*YOUR TASK*
Find every line in the data that contains the word "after". Return each of those lines.
-*-*-
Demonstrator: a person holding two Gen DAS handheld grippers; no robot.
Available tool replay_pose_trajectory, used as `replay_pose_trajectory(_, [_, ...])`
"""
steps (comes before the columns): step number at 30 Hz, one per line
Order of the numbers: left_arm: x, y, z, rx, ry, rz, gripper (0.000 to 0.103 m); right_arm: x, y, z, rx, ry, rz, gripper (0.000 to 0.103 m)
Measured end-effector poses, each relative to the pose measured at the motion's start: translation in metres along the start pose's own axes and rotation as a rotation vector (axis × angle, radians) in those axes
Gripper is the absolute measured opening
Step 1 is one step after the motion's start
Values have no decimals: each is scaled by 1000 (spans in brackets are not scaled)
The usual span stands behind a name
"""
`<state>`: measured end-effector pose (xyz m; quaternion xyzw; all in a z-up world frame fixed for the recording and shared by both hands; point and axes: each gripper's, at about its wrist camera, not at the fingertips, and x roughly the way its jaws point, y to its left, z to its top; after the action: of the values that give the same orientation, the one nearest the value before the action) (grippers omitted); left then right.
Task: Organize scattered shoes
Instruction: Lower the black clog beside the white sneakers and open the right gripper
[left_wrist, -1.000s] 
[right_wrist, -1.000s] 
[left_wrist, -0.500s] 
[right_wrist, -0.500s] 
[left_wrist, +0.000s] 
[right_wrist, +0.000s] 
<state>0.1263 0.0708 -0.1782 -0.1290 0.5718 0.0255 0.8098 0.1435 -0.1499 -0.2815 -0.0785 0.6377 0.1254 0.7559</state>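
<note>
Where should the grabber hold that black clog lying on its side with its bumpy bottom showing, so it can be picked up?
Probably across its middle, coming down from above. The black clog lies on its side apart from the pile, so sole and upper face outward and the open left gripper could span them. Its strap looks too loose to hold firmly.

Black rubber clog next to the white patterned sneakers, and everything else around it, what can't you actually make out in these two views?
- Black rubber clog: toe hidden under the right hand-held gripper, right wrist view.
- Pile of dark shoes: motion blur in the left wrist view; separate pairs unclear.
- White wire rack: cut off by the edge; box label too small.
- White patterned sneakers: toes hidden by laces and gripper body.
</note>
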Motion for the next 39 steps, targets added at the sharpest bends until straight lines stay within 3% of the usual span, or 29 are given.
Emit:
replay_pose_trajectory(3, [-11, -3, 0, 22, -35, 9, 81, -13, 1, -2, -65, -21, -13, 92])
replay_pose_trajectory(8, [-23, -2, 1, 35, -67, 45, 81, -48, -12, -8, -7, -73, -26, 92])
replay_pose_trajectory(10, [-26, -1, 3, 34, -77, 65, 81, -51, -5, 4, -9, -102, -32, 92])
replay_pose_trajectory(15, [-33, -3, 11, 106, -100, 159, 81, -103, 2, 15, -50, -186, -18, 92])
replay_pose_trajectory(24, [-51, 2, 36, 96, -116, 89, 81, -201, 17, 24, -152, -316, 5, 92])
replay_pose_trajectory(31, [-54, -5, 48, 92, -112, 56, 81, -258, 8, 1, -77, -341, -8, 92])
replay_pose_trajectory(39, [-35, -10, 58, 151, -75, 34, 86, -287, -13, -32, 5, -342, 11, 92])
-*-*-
*OUTPUT*
Step 1 is one step after the motion's start
`<state>`: measured end-effector pose (xyz m; quaternion xyzw; all in a z-up world frame fixed for the recording and shared by both hands; point and axes: each gripper's, at about its wrist camera, not at the fingertips, and x roughly the way its jaws point, y to its left, z to its top; after the action: of the values that give the same orientation, the one nearest the value before the action) (grippers omitted); left then right.

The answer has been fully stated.